» **Task brief**
Report the number of lines holding "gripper" in the material below, and nothing more.

-.-.-

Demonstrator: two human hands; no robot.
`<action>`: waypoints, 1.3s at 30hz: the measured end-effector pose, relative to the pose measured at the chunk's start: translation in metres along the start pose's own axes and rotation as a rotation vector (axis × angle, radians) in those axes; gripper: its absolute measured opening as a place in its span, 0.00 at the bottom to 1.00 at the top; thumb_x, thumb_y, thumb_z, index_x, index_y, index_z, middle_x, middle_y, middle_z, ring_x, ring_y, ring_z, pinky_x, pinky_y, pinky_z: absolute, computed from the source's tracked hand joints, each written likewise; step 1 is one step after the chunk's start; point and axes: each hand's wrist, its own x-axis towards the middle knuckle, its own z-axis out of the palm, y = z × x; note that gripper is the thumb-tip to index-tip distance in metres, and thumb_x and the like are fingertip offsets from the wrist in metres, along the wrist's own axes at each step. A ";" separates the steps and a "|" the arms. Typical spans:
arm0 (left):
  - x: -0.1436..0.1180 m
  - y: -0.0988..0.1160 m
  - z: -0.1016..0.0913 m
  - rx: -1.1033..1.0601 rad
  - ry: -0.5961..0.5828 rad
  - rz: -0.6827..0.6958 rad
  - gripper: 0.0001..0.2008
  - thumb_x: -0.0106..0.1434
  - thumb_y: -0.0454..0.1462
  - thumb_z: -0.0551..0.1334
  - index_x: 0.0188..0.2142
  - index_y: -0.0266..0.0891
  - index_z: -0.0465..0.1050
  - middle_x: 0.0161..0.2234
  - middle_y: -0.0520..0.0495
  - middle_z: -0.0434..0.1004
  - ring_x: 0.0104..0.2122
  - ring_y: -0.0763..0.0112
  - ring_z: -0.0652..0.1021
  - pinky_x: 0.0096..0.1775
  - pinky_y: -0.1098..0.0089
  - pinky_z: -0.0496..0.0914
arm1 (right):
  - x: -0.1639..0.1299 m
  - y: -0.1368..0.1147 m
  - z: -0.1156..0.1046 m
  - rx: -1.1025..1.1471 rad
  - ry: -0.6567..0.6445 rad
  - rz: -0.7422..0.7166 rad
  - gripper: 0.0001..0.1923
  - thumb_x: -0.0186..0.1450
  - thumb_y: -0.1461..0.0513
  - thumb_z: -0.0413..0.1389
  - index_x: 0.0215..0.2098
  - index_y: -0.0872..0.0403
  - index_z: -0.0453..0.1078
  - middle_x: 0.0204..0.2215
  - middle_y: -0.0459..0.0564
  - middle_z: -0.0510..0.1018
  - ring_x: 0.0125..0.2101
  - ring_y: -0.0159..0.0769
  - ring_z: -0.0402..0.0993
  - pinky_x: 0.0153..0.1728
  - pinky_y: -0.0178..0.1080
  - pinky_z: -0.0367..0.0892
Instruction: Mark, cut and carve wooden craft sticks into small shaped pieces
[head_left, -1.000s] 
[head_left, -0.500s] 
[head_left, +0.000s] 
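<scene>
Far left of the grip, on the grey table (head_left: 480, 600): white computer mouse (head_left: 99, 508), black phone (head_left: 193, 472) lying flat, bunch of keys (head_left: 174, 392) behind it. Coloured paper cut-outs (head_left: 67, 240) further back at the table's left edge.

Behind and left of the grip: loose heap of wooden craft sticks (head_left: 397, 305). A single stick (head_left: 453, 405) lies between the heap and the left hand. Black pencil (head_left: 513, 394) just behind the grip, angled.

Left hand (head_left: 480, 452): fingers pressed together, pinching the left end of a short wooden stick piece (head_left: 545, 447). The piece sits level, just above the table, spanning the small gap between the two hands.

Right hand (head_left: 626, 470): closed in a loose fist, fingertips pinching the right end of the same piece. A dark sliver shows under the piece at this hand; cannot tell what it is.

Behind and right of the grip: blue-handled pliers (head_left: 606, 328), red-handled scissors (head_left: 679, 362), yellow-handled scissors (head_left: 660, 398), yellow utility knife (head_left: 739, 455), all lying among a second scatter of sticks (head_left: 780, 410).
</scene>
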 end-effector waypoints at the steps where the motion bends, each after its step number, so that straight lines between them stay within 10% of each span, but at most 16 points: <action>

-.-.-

» **Response to the exercise**
3